The method 800 can further include using a total number of decoder parameters of the architecture as a proxy for architecture accuracy. The method 800 can further include, wherein the total number of decoder parameters includes weights and biases of only the decoder of the TBALM architecture. The method 800 can further include, wherein the decoder parameters include, of the identified TBALM architecture weights of attention heads, model dimensions, inner dimension of a feed forward network (FFN), and number of decoder layers. The method 800 can further include, wherein the compute device is a client device. The method 800 can further include generating, by the compute device, a pareto curve of number of decoder parameters versus latency for a variety of TBALM architectures, based on a processor of the compute device resulting in a generated pareto curve. The method 800 can further include, wherein identifying the TBALM architecture of the respective architectures that (i) satisfies the maximum latency and (ii) has a greatest number of decoder parameters for the architectures that satisfy the maximum latency includes selecting the TBALM corresponding to a point at a boundary of the generated pareto curve.
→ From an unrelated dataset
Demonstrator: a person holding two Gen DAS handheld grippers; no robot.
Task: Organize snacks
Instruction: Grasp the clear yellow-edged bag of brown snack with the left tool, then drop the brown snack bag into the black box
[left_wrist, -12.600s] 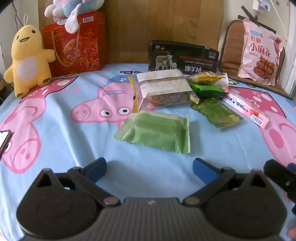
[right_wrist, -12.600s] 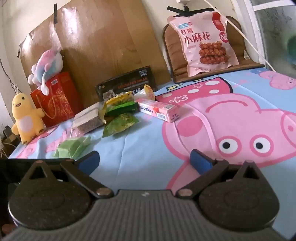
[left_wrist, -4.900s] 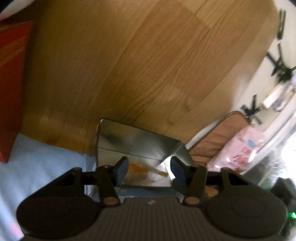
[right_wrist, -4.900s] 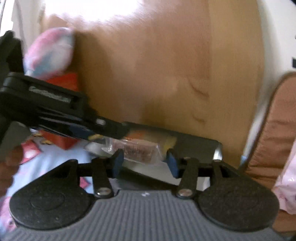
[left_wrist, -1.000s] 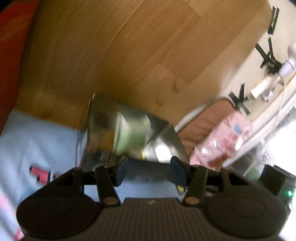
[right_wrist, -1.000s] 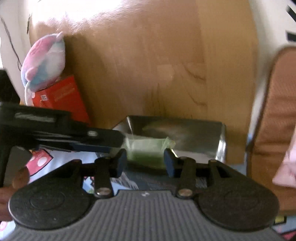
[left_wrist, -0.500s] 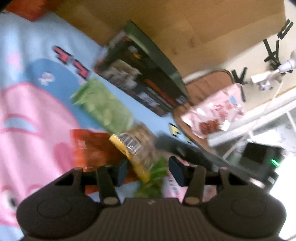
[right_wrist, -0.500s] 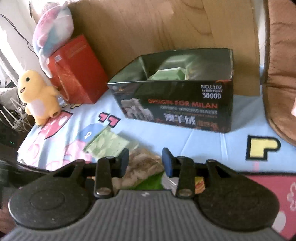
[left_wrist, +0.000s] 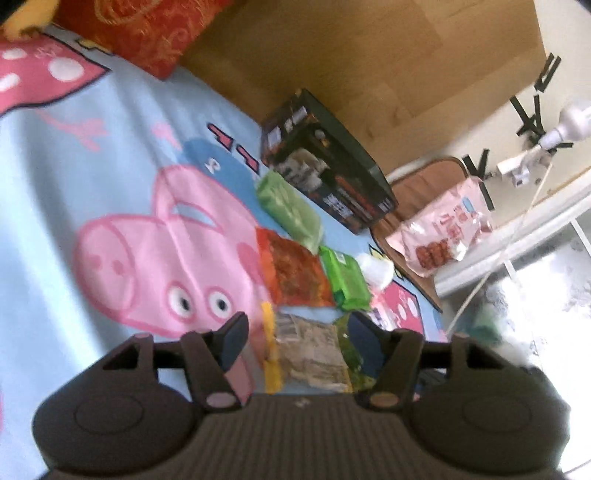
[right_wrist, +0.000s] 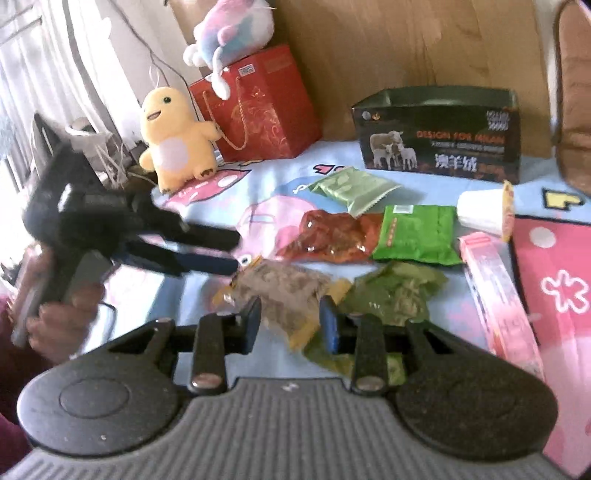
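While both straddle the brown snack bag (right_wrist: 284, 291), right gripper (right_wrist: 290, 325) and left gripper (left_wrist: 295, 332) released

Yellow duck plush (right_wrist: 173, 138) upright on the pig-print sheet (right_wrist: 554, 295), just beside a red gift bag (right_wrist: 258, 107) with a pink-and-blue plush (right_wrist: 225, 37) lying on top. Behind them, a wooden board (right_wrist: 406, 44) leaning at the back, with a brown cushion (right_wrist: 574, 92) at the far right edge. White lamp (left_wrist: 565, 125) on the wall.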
FIG. 8 illustrates, by way of example a diagram of an embodiment of use cases for the method 800 or other embodiments provided herein. FIG. 8 includes the user 110 with a need or desire to generate a TBALM model that operates on a client device 990, 114, 996, 998. The client device 990 is a laptop computer, the client device 114 is a desktop computer, the client device 996 is a smartphone, and the client device 998 is table computer. The user 110 has constraints for the TBALM model, such as maximum memory consumed by the model or latency for the model providing a text prediction. The maximum memory consumed can be different for different client devices 990, 114, 996, 998 as the memory onboard these devices is likely of different size. The latency of a given model can be different for different client devices 990, 114, 996, 998 as the compute architectures of the client devices 990, 114, 996, 998 are likely different. Thus, a latency for one client device 990, 114, 996, 998 will very likely not be valid for another of the client devices 990, 114, 996, 998. Thus, one model may operate to satisfy the constraints for one client device 990, 114, 996, 998 but may not operate to satisfy the constraints for another of the client devices 990, 114, 996, 998.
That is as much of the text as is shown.